Virginia Commentary
- Original title: United Nations Convention on the Law of the Sea 1982: A Commentary
- Subject: Law of the sea
- Published: 1985–2011

= Virginia Commentary =

Literary work on international law

Virginia Commentary is an informal title of a document, the United Nations Convention on the Law of the Sea 1982: A Commentary, providing an account of the negotiations and analysis of the United Nations Conference on the Law of the Sea convention articles. This seven-volume work was published between 1985 and 2011 with the goal of better understanding of the lawmaking process at the Third United Nations Conference on the Law of the Sea (UNCLOS III). The informal title is due to the University of Virginia School of Law, where, at the Center for Oceans Law and Policy, the commentary was put together.

Virginia Commentary primarily concentrates on the history of the negotiations that led to the convention and is less of a commentary on the convention itself. It was published to a large extent before the convention went into force in 1994, the commentary thus does not contain a survey of case law or state practices; these can be found in a different book with a similar title, United Nations Convention on the Law of the Sea: A Commentary (edited by Alexander Proelss), published in 2017.

The Virginia Commentary is an important resource for interpretation of the Convention and its Implementation Agreement of 1994, commonly cited in both court filings and research papers on the subject.

== History ==
Satya Nandan had played an important role in the preparation of the Virginia Commentary.

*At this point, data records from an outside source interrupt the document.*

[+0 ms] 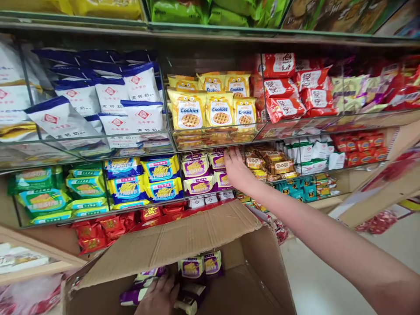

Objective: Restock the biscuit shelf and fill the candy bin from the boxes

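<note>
Head view. Purple packs (198, 167): stacked at the front edge of the lower shelf (65, 222), between blue packs (127, 186) and brown packs (280, 167). Right hand (238, 168): against the stack's right end, fingers extended, grip wide. Carton (170, 238): below the shelf's front edge, flap raised. Loose purple packs (192, 267): inside, two near the far wall. Left hand (160, 294): over others nearer the left wall; grip cannot be told.

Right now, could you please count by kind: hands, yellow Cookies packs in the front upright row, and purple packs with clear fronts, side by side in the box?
Left hand and right hand: 2
Front-row Cookies packs: 3
Clear-fronted purple packs: 2
Total: 7
</note>
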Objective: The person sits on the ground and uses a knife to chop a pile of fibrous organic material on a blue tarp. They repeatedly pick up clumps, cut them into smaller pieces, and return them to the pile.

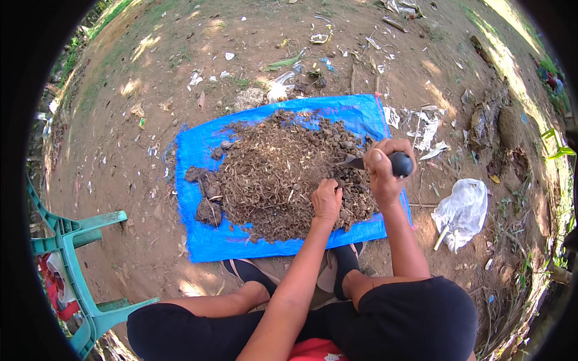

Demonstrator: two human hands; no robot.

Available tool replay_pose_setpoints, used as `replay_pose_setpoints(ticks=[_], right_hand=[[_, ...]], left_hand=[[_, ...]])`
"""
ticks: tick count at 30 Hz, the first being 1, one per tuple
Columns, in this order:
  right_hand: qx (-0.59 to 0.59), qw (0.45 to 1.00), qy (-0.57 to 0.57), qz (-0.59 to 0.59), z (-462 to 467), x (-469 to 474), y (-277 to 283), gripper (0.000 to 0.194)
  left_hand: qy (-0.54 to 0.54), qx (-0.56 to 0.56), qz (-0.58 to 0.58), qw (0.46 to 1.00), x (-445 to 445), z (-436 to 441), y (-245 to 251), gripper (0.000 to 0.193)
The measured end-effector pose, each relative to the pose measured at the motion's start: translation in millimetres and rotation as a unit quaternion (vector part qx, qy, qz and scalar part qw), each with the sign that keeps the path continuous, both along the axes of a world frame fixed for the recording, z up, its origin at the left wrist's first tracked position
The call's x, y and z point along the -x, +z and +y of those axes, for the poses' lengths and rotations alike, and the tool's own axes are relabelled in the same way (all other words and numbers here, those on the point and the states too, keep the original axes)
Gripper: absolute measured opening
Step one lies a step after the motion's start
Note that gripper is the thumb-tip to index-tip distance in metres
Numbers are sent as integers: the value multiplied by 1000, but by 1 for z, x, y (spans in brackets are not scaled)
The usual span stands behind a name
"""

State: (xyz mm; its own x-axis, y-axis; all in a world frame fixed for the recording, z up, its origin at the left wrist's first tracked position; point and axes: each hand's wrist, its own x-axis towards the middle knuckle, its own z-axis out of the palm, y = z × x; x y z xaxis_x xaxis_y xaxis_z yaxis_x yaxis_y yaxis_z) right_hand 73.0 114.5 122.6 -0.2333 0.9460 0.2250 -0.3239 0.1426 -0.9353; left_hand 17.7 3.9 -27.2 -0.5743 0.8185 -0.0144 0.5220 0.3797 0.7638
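A heap of crumbly brown soil mixed with dry plant bits [271,180] lies on a blue woven plastic sheet [207,248]. My right hand [386,169] grips a bladed hand tool by its black handle [401,164], above the heap's right side. Its dark metal blade [354,162] points left, with the tip over the soil. Just below and left of it, my left hand [326,198] reaches into the heap with fingers curled beside dark clumps [356,198]. Those fingertips are partly hidden, so any hold is unclear. Larger clods [208,212] rest along the sheet's left side.
A green plastic chair [74,252] stands at the left. On the bare ground to the right lie a crumpled clear plastic bag [465,210] and torn white scraps [426,131]. My sandalled feet [345,259] are at the sheet's near edge. Litter [280,88] lies beyond it.
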Motion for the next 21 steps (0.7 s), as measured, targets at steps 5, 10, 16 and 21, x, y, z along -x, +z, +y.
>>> replay_pose_setpoints(ticks=[5, 10, 16, 21], right_hand=[[28, 985, -7, -172, -3, -2, -61, 21], [12, 987, -13, -161, -6, 0, -58, 21], [14, 1000, -13, 8, 4, -6, -19, 17], [-6, 998, 22, 59, -2, 4, 4, 18]], left_hand=[[-3, 26, -2, 1000, -2, 6, 1, 16], [17, 21, -3, 1000, 0, 12, 9, 23], [44, -12, -48, 998, 1, -6, -3, 21], [25, -18, -23, 999, 1, -10, -6, 18]])
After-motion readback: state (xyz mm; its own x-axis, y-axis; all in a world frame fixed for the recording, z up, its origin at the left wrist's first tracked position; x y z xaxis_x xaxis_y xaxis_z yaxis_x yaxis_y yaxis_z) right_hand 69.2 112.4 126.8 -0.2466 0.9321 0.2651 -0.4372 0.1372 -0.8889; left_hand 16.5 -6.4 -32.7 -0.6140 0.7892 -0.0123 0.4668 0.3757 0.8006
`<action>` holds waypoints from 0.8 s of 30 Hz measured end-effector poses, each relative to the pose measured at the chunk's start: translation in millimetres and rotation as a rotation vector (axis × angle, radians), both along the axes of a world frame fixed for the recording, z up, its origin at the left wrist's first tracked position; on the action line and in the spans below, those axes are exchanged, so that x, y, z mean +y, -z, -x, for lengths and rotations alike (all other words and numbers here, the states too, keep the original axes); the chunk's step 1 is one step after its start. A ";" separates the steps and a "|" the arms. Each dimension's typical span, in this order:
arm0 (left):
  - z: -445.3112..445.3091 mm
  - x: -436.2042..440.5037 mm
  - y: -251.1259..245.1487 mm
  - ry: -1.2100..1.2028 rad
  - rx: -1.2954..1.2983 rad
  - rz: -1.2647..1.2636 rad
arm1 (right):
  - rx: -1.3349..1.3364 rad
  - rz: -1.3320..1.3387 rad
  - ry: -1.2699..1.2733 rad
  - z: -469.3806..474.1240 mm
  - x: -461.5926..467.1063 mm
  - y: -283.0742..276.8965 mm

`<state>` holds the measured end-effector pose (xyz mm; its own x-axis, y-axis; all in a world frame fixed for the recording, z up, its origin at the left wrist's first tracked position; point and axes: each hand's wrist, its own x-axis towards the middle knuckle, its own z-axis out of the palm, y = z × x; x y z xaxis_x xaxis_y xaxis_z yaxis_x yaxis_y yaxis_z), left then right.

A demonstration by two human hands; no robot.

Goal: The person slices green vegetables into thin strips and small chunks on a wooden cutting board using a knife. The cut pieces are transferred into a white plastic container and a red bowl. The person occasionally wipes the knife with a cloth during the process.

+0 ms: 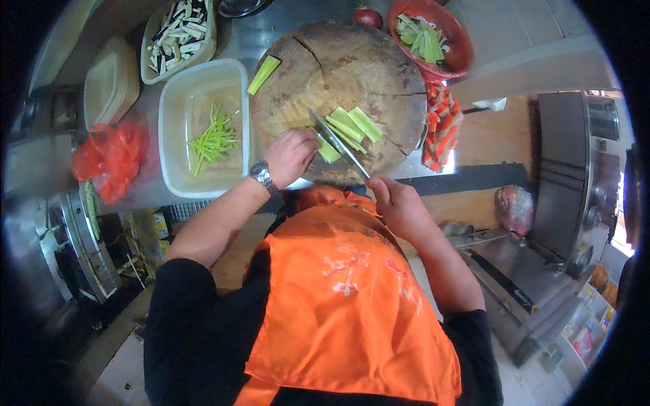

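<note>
A round wooden chopping block [335,66] with cracks lies before me. My right hand [398,205] is closed on the handle of a kitchen knife [341,144], its blade over the block. My left hand [293,156], fingers bent, rests at the block's near left, touching a pale green vegetable piece [328,150] beside the blade; whether it grips the piece is hard to see. Several flat green pieces [364,124] lie right of the blade, and one longer piece [264,75] lies at the block's left rim. Thin green strips [216,139] lie in a white plastic tub [246,127] to the left.
Behind the tub stands a container [145,66] of cut eggplant strips; stacked empty tubs [109,83] and a red plastic bag [114,157] are further left. A red onion [368,18], a red basket [459,45] with green pieces and a striped cloth [441,127] border the block.
</note>
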<state>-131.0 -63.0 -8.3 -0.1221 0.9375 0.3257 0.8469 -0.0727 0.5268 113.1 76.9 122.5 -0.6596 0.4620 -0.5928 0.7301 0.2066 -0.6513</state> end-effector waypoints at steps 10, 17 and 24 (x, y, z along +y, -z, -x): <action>1.8 1.2 0.8 0.017 -0.015 -0.066 | 0.013 0.008 0.005 6.6 -7.1 -7.3; 0.5 -0.7 0.4 -0.031 -0.032 -0.061 | -0.022 -0.111 -0.093 10.6 -16.5 -1.5; -0.4 0.2 1.2 -0.033 -0.067 -0.098 | 0.043 -0.020 -0.041 0.0 -12.2 -9.9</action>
<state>-130.5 -62.8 -9.6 -0.1770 0.8967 0.4057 0.8129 -0.0992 0.5739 113.1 64.7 132.4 -0.7025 0.4461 -0.5545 0.6925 0.2492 -0.6770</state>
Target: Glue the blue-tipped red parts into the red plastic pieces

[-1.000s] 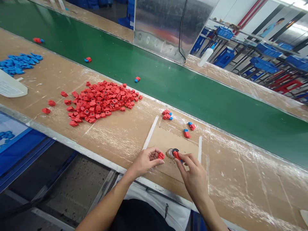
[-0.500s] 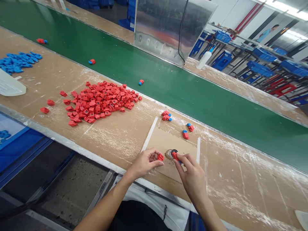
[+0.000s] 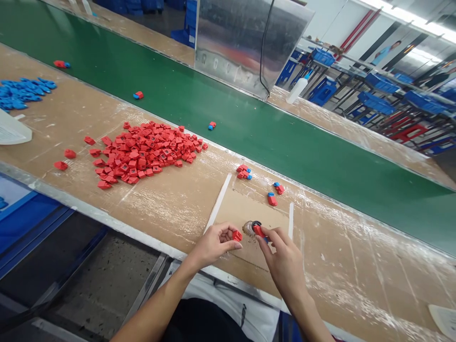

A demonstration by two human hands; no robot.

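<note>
My left hand (image 3: 214, 243) pinches a small red plastic piece (image 3: 237, 235) between thumb and fingertips, just above the cardboard pad (image 3: 245, 211). My right hand (image 3: 285, 262) holds another red piece (image 3: 259, 231) against a small round dark fixture (image 3: 251, 227) on the pad. A large heap of red pieces (image 3: 142, 152) lies to the left on the bench. Several red-and-blue joined pieces (image 3: 272, 199) lie just beyond the pad near the belt.
A green conveyor belt (image 3: 320, 156) runs behind the bench and carries a few red-and-blue pieces (image 3: 212, 125). A heap of blue pieces (image 3: 21, 90) and a white sheet (image 3: 12, 133) lie far left. A metal housing (image 3: 242, 38) and a white bottle (image 3: 296, 90) stand beyond the belt.
Both hands stay at the fixture with their red pieces. The pieces on the belt have drifted to the right, and the view has shifted a little.
</note>
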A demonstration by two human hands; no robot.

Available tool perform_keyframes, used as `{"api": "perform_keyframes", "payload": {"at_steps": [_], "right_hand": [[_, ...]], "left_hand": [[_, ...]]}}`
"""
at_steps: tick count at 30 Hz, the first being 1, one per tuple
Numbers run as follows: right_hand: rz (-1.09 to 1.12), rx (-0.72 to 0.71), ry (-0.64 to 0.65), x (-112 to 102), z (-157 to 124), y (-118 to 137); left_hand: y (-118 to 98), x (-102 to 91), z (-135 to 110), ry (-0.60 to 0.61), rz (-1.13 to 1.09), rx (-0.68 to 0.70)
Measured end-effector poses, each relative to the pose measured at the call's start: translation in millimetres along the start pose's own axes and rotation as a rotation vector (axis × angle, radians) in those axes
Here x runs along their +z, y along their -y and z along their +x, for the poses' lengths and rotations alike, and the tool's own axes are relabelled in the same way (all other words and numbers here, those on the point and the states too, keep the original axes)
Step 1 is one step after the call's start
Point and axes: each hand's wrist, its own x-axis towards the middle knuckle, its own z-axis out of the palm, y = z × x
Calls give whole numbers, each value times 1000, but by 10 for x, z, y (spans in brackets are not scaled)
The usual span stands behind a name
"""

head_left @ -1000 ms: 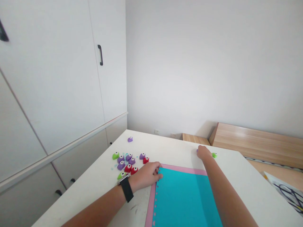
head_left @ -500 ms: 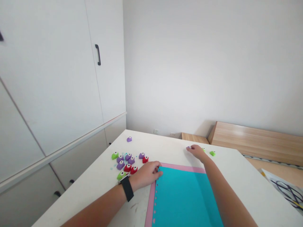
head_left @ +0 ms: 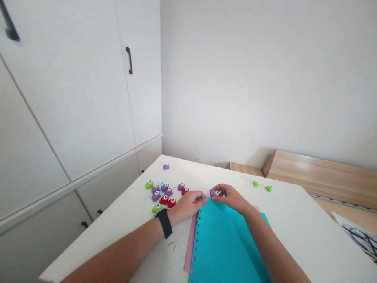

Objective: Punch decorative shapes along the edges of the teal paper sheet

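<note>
Teal card (head_left: 220, 243) raised off pink sheet (head_left: 190, 245); L hand (head_left: 188, 205) pinches corner. R hand (head_left: 231, 198) closed round purple punch (head_left: 212, 193) at edge.

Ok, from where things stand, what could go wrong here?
The teal sheet bows up between the left hand and the right hand, so it might crease. The purple craft punch, held at its top edge, could tear it if twisted. The left hand also sits close to the cluster of craft punches and could knock them.
</note>
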Motion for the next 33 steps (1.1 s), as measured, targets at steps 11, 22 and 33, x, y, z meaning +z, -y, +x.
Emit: {"api": "perform_keyframes", "payload": {"at_steps": [11,22,33], "right_hand": [[-195,-124,-112,113,-76,107],[-346,-197,-194,154,-119,156],[-460,-229,-202,229,-142,222]], "left_hand": [[91,32,31,-38,-38,-2],[103,49,51,-52,-126,-4],[92,22,45,-87,-68,7]]}}
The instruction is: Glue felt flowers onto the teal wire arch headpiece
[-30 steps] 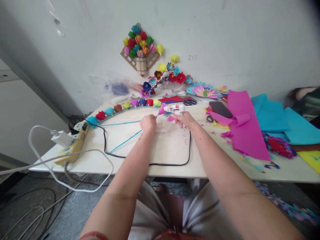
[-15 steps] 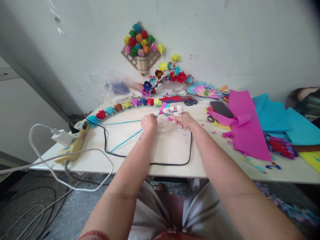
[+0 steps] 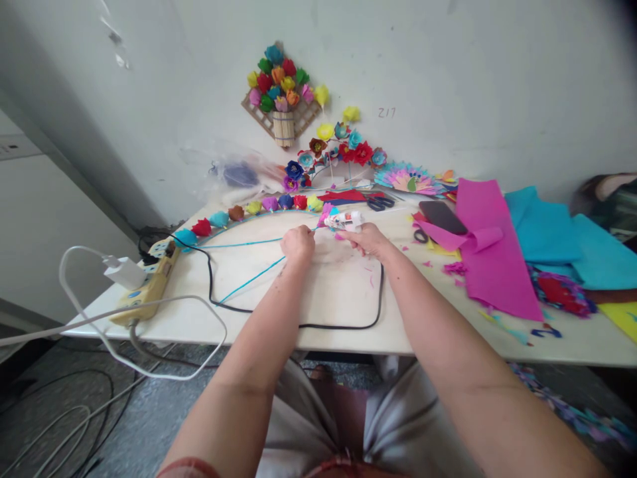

In 1976 he had indicated the need of the travaux préparatoires for the treaty to the Center for Oceans Law and Policy and worked as a general editor of the set of volumes alongside Shabtai Rosenne.

The UNCLOS III was forged to a large extent in informal meetings, thus the Commentary is partly based on recollections of participants and does not represent an official record.

== Structure ==
Volume I of the Commentary (published in 1985, ISBN 90-247-3145-3) includes the text of the Convention describes UNCLOS III negotiating process and techniques. Volumes II–VI contain material about each article of the Convention:
- volume II (1993, ISBN 0-7923-2471-4): Articles 1 to 85, Annexes I and II and Final Act, Annex II;
- volume III (1995, ISBN 90-411-0035-0): Second Committee: Articles 86 to 132 and supplementary documents;
- volume IV (1991, ISBN 0-7923-0764-X). Third Committee: Articles 192 to 278 and Final Act, Annex VI;
- volume V (1989, ISBN 90-247-3719-2). Informal Plenary Sessions: Settlement of Disputes, General and Final Provisions: Article 279 to 320, Annexes V, VI, VII, VIII and IX, and Final Act, Annex I, Resolutions I, III and IV;
- volume VI (2002, ISBN 90-411-1981-7). First Committee: Articles 133 to 191, Annexes III and IV, Final Act, Annex I, Resolution II, Agreement relating to the Implementation of Part XI, and Documentary Annexes I, II and III.
Volume VII (2011) contains the consolidated text of the Convention with the 1994 Part XI Agreement, the 1995 Straddling Fish Stocks and Highly Migratory
Fish Stocks Agreement, and indices.

==Sources==
- Noyes, John E. (2014). "Peaceful Order in the World's Oceans"
- Boyle, Alan (2019). "United Nations Convention on the Law of the Sea: A Commentary, edited by Alexander Proelss"
- Nordquist, Myron H. (2011). "United Nations Convention on the Law of the Sea 1982, Volume VII"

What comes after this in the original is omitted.